The U.S. Air Force is entering a robotic future

Dec 08. 2020In January, Department of Defense contractor Ghost Robotics will be unleashing four of its semi-autonomous robots at Tyndall Air Force Base in Florida. MUST CREDIT: Ghost RoboticsIn January, Department of Defense contractor Ghost Robotics will be unleashing four of its semi-autonomous robots at Tyndall Air Force Base in Florida. MUST CREDIT: Ghost Robotics 

By The Washington Post · Dalvin Brown

Over the past five years, robotic dogs have gone viral in captivating online videos showing them opening doors, performing aerobics, hauling trucks and pulling other stunts. In the pandemic era, they’ve been used to promote social distancing and reduce risks to medical staff hospitals.

In January, Department of Defense contractor Ghost Robotics will be unleashing four of its semi-autonomous robots at Tyndall Air Force Base in Florida. MUST CREDIT: Ghost Robotics

Massachusetts-based Boston Dynamics was behind most of these examples. However, there is another company revolutionizing what robotic versions of man’s best friend can do, and it says its latest creation might be ready for war.

In January, Department of Defense contractor Ghost Robotics will be unleashing four of its semi-autonomous robots at Tyndall Air Force Base in Florida in what could be a step toward introducing robot dogs to conflict zones.

The hi-tech canines, known as Vision 60, are being touted as a security enhancement and are part of a plan to replace stationary surveillance cameras at the air force base, according to the military. However, Ghost Robotics envisions a scenario in the not-too-distant future where the machines go beyond just patrolling.

“We can see them in war zones, working with bombs, scouting, targeting, probably in 2022,” said Jiren Parikh, CEO of Ghost Robotics. “These can really become a war fighter’s best friend.” The military says the robots have the potential to be used in a “contingency, disaster or deployed environment.” On the Air Force base, the robots will enable human beings to focus on other tasks.

Founded in 2015, Philadelphia-based Ghost Robotics designed the four-legged drone alternative to “feel the world” and remain balanced when prowling through water, tall grass and other terrain. The computerized canines can operate in sub-zero temperatures and were made to move like real animals, the company says. Also referred to as “unmanned ground vehicles” or UGVs, they can climb steps, run and turn themselves upright if knocked over.

The secret sauce is motors that control the legs and adjust based on changes in ground pressure. Relying primarily on motors for navigation sets Ghost Robotics’ machines apart from Boston Dynamics’ devices, which depend on a host of sensors.

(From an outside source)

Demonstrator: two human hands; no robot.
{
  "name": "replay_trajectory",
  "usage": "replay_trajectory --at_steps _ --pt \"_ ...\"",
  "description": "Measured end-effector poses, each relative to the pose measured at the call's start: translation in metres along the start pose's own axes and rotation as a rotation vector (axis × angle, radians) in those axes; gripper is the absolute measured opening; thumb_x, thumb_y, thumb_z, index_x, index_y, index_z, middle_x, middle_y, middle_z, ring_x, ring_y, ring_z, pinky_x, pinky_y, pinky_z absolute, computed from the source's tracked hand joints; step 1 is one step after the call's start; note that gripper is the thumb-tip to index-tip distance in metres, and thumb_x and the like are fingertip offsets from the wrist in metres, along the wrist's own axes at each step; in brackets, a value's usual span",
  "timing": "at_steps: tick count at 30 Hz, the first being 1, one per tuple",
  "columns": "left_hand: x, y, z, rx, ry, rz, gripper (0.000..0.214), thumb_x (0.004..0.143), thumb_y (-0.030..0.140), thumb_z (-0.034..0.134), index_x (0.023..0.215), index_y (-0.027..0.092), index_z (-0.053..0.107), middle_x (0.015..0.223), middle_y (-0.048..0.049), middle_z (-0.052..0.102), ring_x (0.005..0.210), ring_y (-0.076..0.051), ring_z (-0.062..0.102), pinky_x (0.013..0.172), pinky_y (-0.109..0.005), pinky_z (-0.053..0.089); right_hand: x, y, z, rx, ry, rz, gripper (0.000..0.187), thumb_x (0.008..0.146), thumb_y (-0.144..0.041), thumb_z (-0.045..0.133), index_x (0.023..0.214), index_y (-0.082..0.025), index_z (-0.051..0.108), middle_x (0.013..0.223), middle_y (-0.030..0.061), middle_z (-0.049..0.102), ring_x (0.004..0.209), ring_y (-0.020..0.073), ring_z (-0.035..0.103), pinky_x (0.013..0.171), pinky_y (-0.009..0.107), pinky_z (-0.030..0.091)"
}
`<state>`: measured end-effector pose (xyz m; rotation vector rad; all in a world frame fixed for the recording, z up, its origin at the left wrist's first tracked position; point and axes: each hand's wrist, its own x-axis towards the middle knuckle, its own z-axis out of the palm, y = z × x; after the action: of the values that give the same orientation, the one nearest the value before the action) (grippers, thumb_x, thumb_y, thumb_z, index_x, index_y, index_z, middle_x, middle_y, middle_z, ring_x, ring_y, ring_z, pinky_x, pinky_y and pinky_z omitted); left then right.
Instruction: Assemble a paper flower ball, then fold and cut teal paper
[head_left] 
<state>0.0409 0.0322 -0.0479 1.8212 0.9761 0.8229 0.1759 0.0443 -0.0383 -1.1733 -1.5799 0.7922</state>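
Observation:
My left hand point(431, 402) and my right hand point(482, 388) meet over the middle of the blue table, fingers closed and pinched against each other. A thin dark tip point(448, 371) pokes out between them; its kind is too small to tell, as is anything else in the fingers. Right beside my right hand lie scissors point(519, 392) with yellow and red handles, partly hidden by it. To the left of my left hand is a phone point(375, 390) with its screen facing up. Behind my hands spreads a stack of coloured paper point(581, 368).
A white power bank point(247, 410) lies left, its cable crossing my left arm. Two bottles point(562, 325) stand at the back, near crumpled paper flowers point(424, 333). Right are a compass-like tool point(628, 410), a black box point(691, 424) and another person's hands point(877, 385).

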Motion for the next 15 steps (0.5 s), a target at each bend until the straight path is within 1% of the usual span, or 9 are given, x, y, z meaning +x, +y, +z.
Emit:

“A core design principle for our legged robots is reduced mechanical complexity when compared to other legged robots, and even traditional wheeled-tracked UGVs,” Ghost Robotics says on its website.

Semi-autonomous robots tested by the Australian army are being picked up by the U.S. Air Force. MUST CREDIT: Ghost Robotics

Semi-autonomous robots tested by the Australian army are being picked up by the U.S. Air Force. MUST CREDIT: Ghost Robotics

Boston Dynamics, a robotic dog pioneer, is a much larger company, employing up to 4,000 people across nine regional offices. Ghost Robotics has fewer than 25 employees.

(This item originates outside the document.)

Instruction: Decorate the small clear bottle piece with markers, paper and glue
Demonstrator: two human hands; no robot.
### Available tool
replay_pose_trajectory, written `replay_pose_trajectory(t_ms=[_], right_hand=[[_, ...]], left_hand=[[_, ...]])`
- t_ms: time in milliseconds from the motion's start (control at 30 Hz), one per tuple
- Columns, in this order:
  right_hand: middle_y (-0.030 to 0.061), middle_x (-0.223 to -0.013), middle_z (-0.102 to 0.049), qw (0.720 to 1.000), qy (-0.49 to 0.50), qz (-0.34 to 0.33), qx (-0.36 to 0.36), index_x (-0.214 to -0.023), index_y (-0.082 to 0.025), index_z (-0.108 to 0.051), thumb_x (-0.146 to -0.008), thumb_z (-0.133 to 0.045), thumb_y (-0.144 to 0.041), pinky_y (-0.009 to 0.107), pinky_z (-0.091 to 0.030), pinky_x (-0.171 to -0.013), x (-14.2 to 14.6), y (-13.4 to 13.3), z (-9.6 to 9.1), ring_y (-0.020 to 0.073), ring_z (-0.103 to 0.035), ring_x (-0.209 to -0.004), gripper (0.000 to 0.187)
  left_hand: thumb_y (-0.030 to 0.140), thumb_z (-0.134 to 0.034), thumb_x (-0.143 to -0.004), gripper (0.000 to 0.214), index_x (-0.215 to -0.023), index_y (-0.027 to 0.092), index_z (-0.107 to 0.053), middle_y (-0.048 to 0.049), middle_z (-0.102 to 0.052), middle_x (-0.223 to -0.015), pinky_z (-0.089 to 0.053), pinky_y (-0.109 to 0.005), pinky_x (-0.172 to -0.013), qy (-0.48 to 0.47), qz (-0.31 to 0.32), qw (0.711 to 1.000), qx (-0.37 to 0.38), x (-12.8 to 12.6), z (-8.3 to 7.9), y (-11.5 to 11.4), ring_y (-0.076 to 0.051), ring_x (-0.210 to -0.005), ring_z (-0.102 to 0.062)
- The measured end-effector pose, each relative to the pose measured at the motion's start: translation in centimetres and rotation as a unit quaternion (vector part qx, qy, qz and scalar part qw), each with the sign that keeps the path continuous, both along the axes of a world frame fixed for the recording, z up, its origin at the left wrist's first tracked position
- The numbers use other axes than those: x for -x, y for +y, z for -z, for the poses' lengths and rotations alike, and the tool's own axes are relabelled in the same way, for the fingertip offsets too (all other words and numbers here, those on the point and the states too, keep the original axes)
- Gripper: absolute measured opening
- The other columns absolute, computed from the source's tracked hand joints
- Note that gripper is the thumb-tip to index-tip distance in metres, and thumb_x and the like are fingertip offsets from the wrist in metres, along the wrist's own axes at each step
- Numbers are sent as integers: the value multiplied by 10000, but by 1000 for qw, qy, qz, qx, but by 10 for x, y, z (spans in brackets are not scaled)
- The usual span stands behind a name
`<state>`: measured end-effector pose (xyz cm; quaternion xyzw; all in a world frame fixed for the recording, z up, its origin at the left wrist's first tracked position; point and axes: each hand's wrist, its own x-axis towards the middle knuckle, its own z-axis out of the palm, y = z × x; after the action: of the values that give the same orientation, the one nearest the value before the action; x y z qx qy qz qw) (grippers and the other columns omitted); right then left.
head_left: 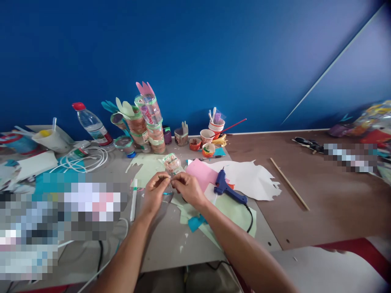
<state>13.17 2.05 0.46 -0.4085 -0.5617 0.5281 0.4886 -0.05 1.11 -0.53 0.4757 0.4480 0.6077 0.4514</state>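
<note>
My left hand (154,189) and my right hand (187,188) meet over the grey work board (165,240), fingers pinched together on a small cut piece of clear plastic bottle (171,163) with a reddish label. The piece sticks up just beyond my fingertips. Under my hands lie pale green paper (146,169), a pink sheet (202,173) and teal scraps (195,223). A blue glue gun (227,188) rests just right of my right hand, its black cord trailing toward me.
Decorated bottle figures (146,122) stand at the back by a red-capped water bottle (91,124). Small cups (210,138), a white cable coil (85,160), a white glue stick (133,199), torn white paper (250,179) and a wooden stick (288,183) lie around.
</note>
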Motion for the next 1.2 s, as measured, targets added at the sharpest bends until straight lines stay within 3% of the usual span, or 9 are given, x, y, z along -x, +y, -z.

Ghost Robotics’ dog-sized machines have onboard cameras and sensors to monitor for intruders along the base’s perimeter. The robots can trot along for up to seven and a half hours before needing a recharge. The machines, which are not meant to replace real military dogs, can be assembled in 15 minutes, while damaged limbs can be replaced even faster, Parikh said. The machines are equipped with Wi-Fi and 4g LTE to send live information to its operator.

Ghost Robotics has shipped over 100 of its robot dogs in 2020 and plans to send more than 250 in 2021.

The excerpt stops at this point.